成功と偶然の関係。

 「成功する人は偶然を味方にする~運と成功の経済学~(ロバート・H・フランク著)」という書籍がある。
 
 「「努力と才能は報われる」という幻想」
 「才能があっても努力しても、運がなければ成功しない」
 「情報革命で「偶然」の力がますます強まった理由」
 「ポルシェからフェラーリに替えると、人は幸せになれるのか?」などなど、一見、興味が湧きそうなフレーズが広告の紙面にはちりばめられている。

 「成功」「才能と努力」「情報革命」あたりの語彙をチョイスしているだけでも、心の羅針が震えるが、さて、「成功と偶然の関係」を経済学でどう紐解いているのだろう?
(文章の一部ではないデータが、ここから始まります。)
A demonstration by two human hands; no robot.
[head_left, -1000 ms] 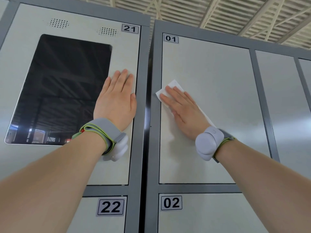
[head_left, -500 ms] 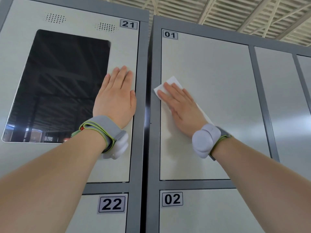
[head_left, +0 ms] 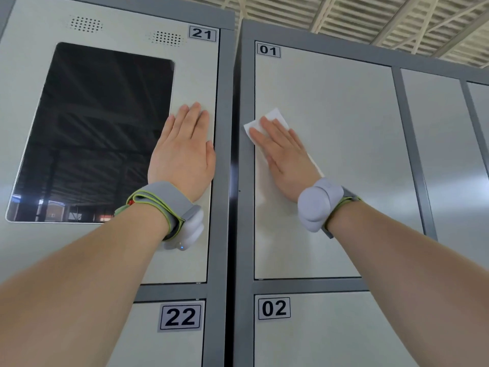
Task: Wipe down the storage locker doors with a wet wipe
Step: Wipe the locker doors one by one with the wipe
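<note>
Wipe, white, thin and folded to a rough rectangle, lies flat on door 01, close to that door's left edge and a little above its middle. My right hand presses it there. The fingers are straight and close together, angled up and to the left, and curl round nothing. One corner of the wipe shows past my fingertips, and a narrow strip shows along the outer side of the palm.

Door 01 is a smooth, pale, matte panel with a faint sheen, and a small black-on-white label sits in its top left corner. A dull grey metal frame runs around it.

My left hand lies flat on door 21, across the frame. Its fingers are straight and together and hold nothing. Just left of it is a glossy black screen with rounded corners, which mirrors roof beams. Two patches of small round holes sit above the screen.

Each wrist wears a grey fabric band with green edging and a rounded white plastic pod: the left band and the right band.

Door 22 and door 02 lie below. More plain panels stand to the right, and a ribbed ceiling with pale beams is overhead.
</note>
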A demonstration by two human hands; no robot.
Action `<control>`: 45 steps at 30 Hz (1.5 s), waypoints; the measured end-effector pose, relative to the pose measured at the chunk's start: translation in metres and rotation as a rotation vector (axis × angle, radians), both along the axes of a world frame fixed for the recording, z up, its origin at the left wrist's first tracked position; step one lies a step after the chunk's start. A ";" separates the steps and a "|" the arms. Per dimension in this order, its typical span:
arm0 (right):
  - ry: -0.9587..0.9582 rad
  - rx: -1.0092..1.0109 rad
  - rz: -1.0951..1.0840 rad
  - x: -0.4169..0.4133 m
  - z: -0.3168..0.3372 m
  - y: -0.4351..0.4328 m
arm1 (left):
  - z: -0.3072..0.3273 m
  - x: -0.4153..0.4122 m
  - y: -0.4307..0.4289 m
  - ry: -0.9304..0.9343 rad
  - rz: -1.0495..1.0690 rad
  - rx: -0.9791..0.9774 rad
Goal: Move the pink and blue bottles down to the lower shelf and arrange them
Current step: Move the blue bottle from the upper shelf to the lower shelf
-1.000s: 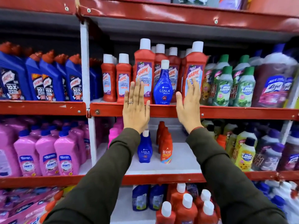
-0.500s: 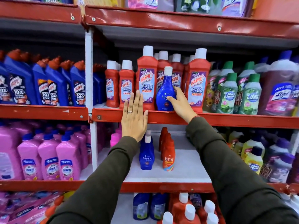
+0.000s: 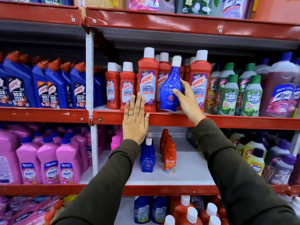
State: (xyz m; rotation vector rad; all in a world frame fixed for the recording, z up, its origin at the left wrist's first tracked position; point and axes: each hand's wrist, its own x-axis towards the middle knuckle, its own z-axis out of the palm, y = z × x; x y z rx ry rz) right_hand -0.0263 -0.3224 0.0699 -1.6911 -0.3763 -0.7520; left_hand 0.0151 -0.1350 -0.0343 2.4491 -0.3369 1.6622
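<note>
A blue Ujala bottle [image 3: 169, 90] with a white cap is tilted to the right at the front of the upper shelf [image 3: 227, 121]. My right hand [image 3: 186, 101] grips its right side. My left hand [image 3: 135, 120] is flat and open against the red shelf edge, fingers up, touching no bottle. On the lower shelf [image 3: 186, 172] a second blue Ujala bottle [image 3: 147, 158] stands upright, with a pink bottle [image 3: 116, 142] behind it to the left, partly hidden.
Red Harpic bottles [image 3: 147, 82] stand close behind the held bottle. A row of red Revive bottles [image 3: 168, 156] sits beside the lower Ujala. Green Max Kleen bottles [image 3: 230, 96] fill the right, pink Shakti bottles [image 3: 48, 163] the lower left bay.
My right hand went from flat against the shelf to gripping the blue Ujala bottle, and has tipped it to the right. My left hand stays flat on the shelf edge.
</note>
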 end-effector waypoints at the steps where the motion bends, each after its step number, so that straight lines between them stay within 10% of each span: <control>1: 0.000 0.008 0.013 -0.004 -0.001 0.001 | 0.000 0.000 0.000 0.002 -0.002 -0.002; 28: 0.092 -0.070 0.075 -0.039 -0.242 0.046 | -0.165 -0.020 0.039 0.071 -0.161 -0.022; 45: 0.295 -0.012 0.017 0.024 -0.312 0.053 | -0.249 -0.010 0.054 0.300 0.130 0.020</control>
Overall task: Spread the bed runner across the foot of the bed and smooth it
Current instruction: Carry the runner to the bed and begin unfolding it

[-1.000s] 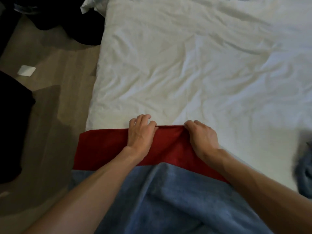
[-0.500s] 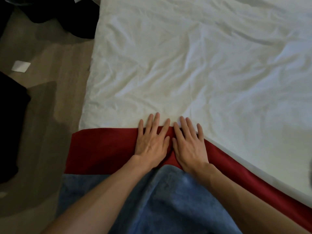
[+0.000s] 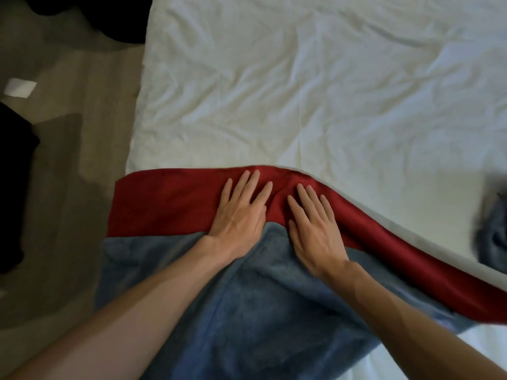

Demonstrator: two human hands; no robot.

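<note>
Nearest me: the blue plush part (image 3: pixel 247 311) of the bed runner, bunched in soft folds along the foot edge of the bed, both forearms lying over it. Bare white sheet shows at the near right corner, so the cloth sits skewed there.

Next out: left hand (image 3: pixel 238 215) and right hand (image 3: pixel 315 229), side by side, just apart. Both flat, palms down, fingers straight and spread, gripping nothing. Heels on the blue plush, fingertips on the red band (image 3: pixel 164 204). Fingers point toward the head of the bed.

Red band is the runner's far strip. Can't tell if red and blue are one piece or two layers.

Key geometry: the runner's long axis runs left-right across the foot, square to the fingers. The hands sit about mid-length of what's visible. The left end hangs just past the bed's left edge, a short run from the left hand. The right side slants toward the near right corner and leaves view, a longer run for the right hand. The far red edge humps up at the fingertips instead of lying straight.

My read: hands should sweep apart along the axis, left hand to the left edge, right hand pulling the slanted side square.

Beyond: wrinkled white sheet (image 3: pixel 301 91), a loose blue clump (image 3: pixel 493 237) at the right edge. Floor (image 3: pixel 82 187) left of the bed holds a white paper scrap (image 3: pixel 20 88).
</note>
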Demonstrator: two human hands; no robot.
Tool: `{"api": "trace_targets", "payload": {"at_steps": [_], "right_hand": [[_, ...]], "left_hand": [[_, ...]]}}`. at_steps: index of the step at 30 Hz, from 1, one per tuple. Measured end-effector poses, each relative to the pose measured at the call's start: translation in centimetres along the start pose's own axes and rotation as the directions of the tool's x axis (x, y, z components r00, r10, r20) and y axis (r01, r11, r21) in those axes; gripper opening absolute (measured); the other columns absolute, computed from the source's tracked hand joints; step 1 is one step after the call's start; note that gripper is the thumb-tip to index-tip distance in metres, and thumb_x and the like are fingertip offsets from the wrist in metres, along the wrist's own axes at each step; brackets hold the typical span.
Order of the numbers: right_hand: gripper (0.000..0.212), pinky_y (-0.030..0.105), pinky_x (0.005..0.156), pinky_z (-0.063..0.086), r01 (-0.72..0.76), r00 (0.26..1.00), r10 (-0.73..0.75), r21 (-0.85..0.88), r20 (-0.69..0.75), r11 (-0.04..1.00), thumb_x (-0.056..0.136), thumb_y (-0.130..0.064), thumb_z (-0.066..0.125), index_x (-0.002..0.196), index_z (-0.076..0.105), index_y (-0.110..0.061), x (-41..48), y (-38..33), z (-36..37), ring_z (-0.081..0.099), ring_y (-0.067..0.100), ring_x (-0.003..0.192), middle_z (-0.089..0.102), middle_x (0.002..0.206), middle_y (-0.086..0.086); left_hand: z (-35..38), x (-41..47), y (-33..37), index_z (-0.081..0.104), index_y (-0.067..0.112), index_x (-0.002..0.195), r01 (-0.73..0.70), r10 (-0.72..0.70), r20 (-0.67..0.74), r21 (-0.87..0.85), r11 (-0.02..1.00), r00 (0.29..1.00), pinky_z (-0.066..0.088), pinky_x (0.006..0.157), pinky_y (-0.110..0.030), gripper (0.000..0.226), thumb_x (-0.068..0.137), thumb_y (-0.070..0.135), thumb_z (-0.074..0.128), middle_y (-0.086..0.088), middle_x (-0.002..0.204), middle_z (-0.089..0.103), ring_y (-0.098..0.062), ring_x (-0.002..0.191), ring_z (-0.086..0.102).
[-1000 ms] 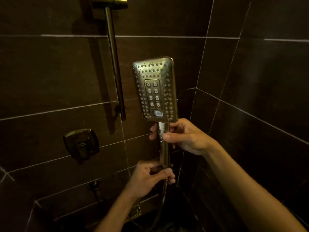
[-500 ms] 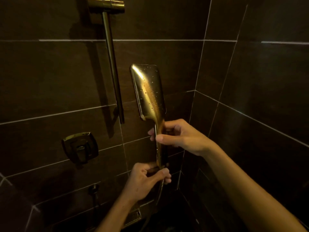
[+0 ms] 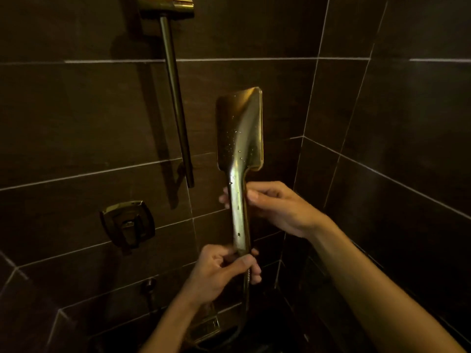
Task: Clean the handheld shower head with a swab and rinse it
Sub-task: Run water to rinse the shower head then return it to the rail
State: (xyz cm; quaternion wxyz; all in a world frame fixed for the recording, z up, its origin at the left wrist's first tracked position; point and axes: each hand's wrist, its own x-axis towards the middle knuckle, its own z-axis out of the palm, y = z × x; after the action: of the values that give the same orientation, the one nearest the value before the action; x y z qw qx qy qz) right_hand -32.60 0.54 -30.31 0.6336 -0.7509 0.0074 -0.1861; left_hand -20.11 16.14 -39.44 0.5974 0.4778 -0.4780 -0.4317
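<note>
Two hands hold the handheld shower head [image 3: 239, 128], which stands upright in mid-air before the dark tiled wall [image 3: 76, 123], close to the corner of the enclosure. Its smooth back faces the camera and carries scattered water drops. The spray face is turned away and cannot be seen.

The right hand [image 3: 280, 210] grips the upper part of the handle, just below the head. The thumb lies across the near side and the fingers [image 3: 223, 198] wrap behind, their tips showing at the handle's left edge.

The left hand [image 3: 219, 272] is curled round the bottom end of the handle, where the hose [image 3: 246, 284] joins. Its thumb crosses the front and the remaining fingers close in behind. The hose drops from this hand towards the floor and is lost in shadow.

Fixtures noted on the wall:
- A slide bar [image 3: 175, 98] is mounted to the left of the shower head, apart from it, with its bracket at the top edge of the view.
- A square valve control [image 3: 128, 224] sits lower left, well apart from the handle.
- A small round outlet [image 3: 149, 285] sits beneath the control.

A drain grate [image 3: 206, 327] lies in the floor below the left forearm. It is dimly lit and its detail cannot be made out.
</note>
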Motion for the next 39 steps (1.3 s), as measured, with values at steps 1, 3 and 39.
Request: {"api": "trace_targets", "payload": {"at_steps": [1,3,39], "right_hand": [[0.045,0.058,0.108,0.042,-0.051,0.996,0.042,0.128,0.077,0.99,0.103,-0.016,0.044,0.14,0.049,0.007,0.0,0.1,-0.4,0.056,0.048,0.123,0.057,0.135,0.032],[0.049,0.05,0.112,0.042,-0.142,0.977,0.079,0.322,0.2,0.936,0.102,-0.015,0.042,0.148,0.042,0.003,0.0,0.6,-0.6,0.059,0.036,0.128,0.057,0.14,0.023],[0.04,0.021,0.035,0.024,-0.279,0.96,0.162,0.746,0.228,0.605,0.097,-0.024,0.052,0.059,0.042,-0.018,1.1,4.0,2.7,0.024,0.006,0.03,0.032,0.042,-0.008]], "left_hand": [[-0.1,0.0,0.0,0.076,0.004,0.101,0.022,-0.018,0.051,-0.075,0.997,0.999,0.06,0.075,-0.035,0.023,0.089,0.023,0.073,-0.016,0.084,0.075,-0.029,0.075,0.074],[-0.4,-0.2,0.1,0.074,0.005,0.105,0.08,-0.049,0.167,-0.18,0.98,0.985,0.059,0.072,-0.035,0.029,0.087,0.028,0.075,-0.014,0.082,0.072,-0.026,0.071,0.072],[5.3,2.0,-2.5,0.041,0.021,0.051,0.553,-0.413,0.42,-0.299,0.778,0.808,0.012,0.04,-0.021,0.048,0.093,0.029,0.062,0.009,0.035,0.036,-0.004,0.026,0.027]]}}
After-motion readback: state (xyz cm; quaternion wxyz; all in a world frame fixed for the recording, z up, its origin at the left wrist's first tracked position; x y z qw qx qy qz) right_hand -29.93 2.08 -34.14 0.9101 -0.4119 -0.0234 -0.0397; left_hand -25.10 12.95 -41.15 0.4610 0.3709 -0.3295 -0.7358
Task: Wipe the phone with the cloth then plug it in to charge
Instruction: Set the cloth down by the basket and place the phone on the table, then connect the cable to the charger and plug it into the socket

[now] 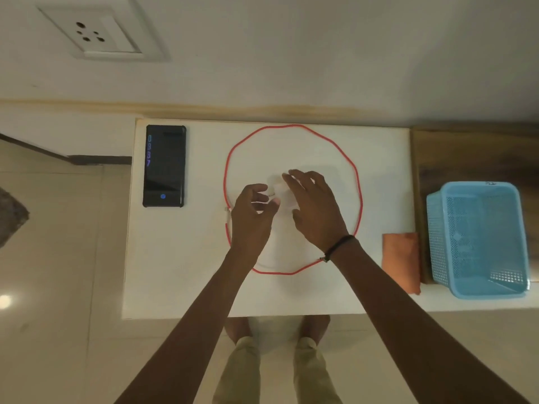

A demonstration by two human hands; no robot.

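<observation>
glossy black phone; matt orange cloth; perforated blue plastic basket; smooth white table.

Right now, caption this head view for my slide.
Both hands, left and right, reach the white charger inside the red cable loop; phone waits.
</observation>
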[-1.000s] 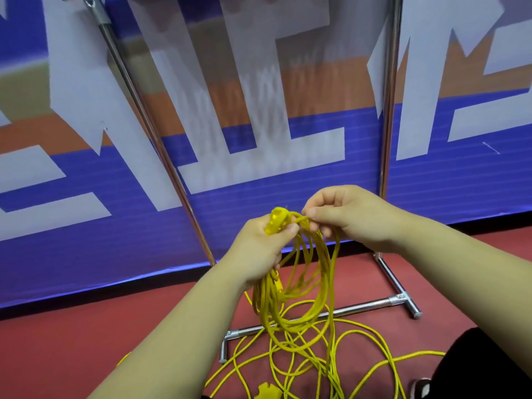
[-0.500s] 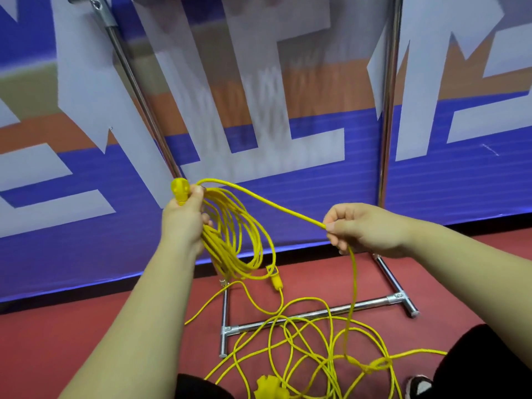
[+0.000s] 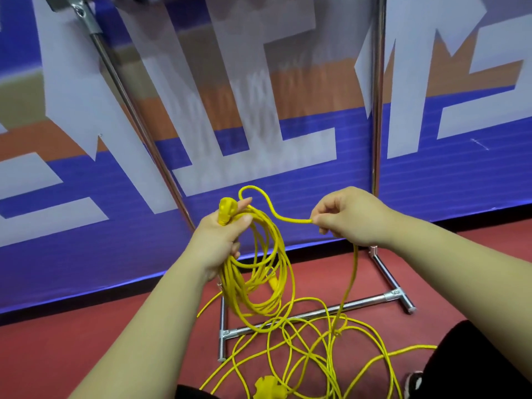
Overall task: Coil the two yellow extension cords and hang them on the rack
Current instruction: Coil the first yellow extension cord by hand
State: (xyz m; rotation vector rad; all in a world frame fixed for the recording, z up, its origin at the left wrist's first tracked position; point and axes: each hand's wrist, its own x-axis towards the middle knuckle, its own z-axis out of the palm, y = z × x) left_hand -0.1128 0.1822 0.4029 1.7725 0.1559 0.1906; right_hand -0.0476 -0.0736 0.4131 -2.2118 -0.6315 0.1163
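Left hand (image 3: 216, 243), right hand (image 3: 347, 217) holding cord (image 3: 290, 221), rack (image 3: 375, 116) behind

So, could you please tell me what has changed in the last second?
The left hand swung left with the coiled yellow extension cord, then back; the right hand drew out a fresh length and brings it over as a loop. Both grips and the chrome metal rack stayed.

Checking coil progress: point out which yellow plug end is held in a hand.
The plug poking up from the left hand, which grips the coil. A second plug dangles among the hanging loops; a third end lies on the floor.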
 「成功」という語彙だけでも十人十色様々な解釈があり、感じるイメージも異なるし、「偶然」をテーマにした書籍の大前提として、すべて「結果論」になるため、成功者の事例を具体的に上げ、根拠や背景を説明した上で、それがいかに偶然だったかを感覚的に紐解けば、そこに何か発見があるのかもしれない。それを「必然」と解釈せず、「偶然」と解釈することは著者の自由だが、結局、経済学が切り口ならば当然、成功者の事例しか出てこないはず。読者も失敗を繰り返している人の話など聞きたくないだろうし、出版社がその姿勢・状態・事例を「売れる」とは判断しない。などと推測してしまいます。これすべて必然である。つまり、「成功」や「偶然」や「経済学」を文章にしている、できている状態が確実に「必然」の賜物なのだから、どこまで文章の力を借り、著者のポテンシャルをフル活用しようが、そもそも正確に「偶然」を文章で語れないはず。これが僕の解釈です。つまり、「運と成功の経済学」の裏に、「必然と失敗の真意」が潜んでいるはずなのだ。だって、「幸運」を意識するためには「不運」を実感していなければならないし、「成功」を意識するためには「失敗」を体験していなければ分からない。濾過する前の泥水があるはず。

 この本を購入して読んだら、そんな不可解なジレンマを感じることになりそうだと捉えた段階で、やはり、この切り口に興味があるのだとも感じている。文字づらは読めば理解できるが、連想が沸いたり過去に得た知識・知恵と結びつかなければただの快楽に終わる。読書の難しさはそれを知ること以上に、知るための気づくための準備・コンディションが整っているか否かなので、今のところ、この本は見送ろうと思っています。